### WORK ORDER
Would you repeat the listing below exactly, with no pictures in it?

### STORED DATA
******
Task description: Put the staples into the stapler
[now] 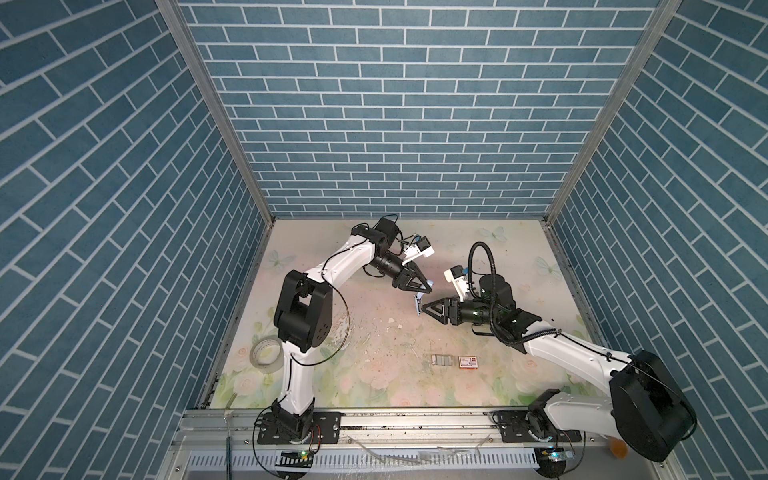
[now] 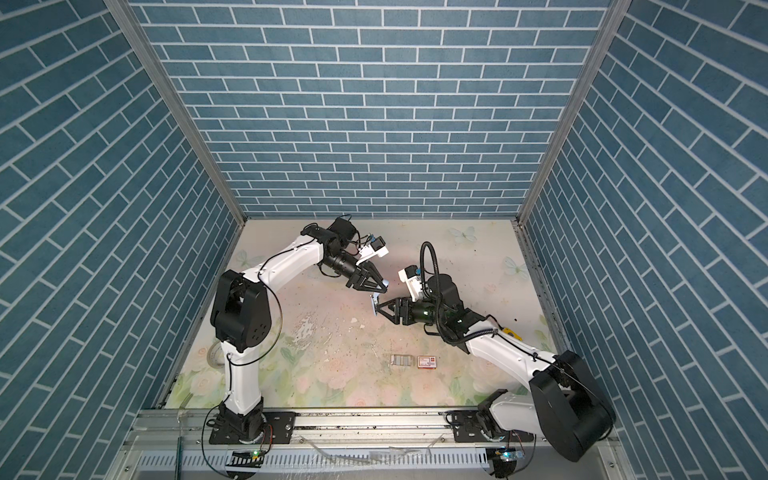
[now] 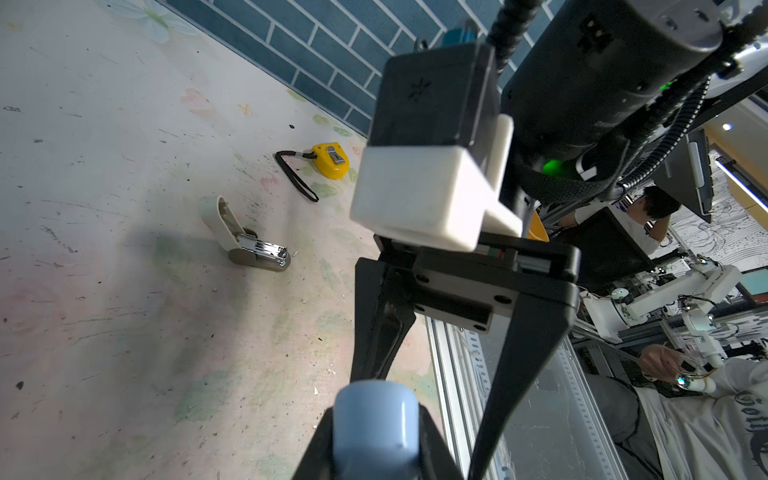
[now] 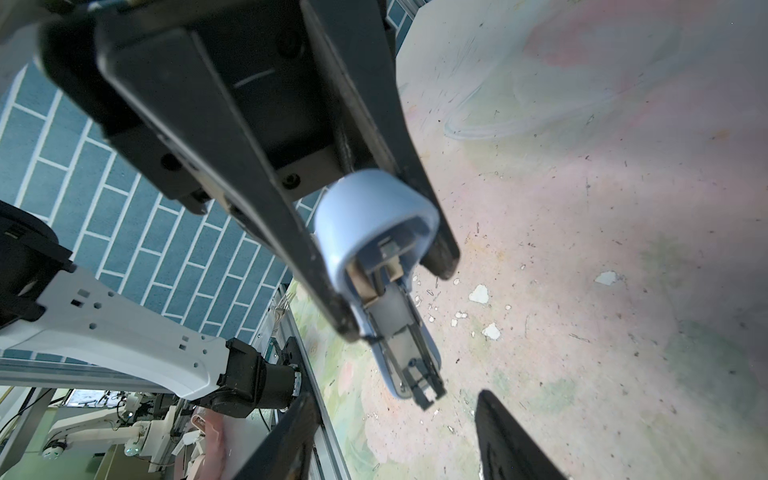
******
### FINAL ANSWER
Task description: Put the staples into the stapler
[now] 
[now] 
[now] 
[now] 

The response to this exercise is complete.